## DIRECTIONS FOR THIS TASK
Show every line below where "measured" appears.

## PROVIDED DATA
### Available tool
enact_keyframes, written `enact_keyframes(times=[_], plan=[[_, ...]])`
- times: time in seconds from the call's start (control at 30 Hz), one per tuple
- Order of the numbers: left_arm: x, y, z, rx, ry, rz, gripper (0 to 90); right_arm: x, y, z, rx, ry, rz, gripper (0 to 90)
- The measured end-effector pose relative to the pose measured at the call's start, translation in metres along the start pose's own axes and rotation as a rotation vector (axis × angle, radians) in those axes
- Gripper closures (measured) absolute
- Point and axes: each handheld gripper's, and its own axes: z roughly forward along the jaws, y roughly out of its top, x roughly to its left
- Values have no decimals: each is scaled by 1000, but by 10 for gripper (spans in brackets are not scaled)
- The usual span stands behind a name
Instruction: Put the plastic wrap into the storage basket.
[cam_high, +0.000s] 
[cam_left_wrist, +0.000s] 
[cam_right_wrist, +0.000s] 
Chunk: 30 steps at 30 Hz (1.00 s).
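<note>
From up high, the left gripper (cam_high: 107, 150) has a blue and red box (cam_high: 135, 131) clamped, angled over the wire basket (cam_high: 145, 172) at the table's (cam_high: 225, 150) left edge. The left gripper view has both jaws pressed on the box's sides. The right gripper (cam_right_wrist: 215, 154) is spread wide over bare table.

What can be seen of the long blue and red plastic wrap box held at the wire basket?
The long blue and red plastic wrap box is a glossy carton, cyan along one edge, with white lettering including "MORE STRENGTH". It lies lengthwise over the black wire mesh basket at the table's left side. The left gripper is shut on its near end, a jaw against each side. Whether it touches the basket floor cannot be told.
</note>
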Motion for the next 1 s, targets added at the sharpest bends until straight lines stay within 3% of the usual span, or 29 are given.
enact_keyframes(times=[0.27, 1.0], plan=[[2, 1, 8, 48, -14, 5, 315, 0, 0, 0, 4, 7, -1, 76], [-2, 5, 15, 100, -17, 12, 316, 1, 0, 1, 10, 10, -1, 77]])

## PROBLEM SOLUTION
- The measured end-effector pose relative to the pose measured at the call's start, translation in metres along the start pose's own axes and rotation as a rotation vector (axis × angle, radians) in those axes
- Gripper closures (measured) absolute

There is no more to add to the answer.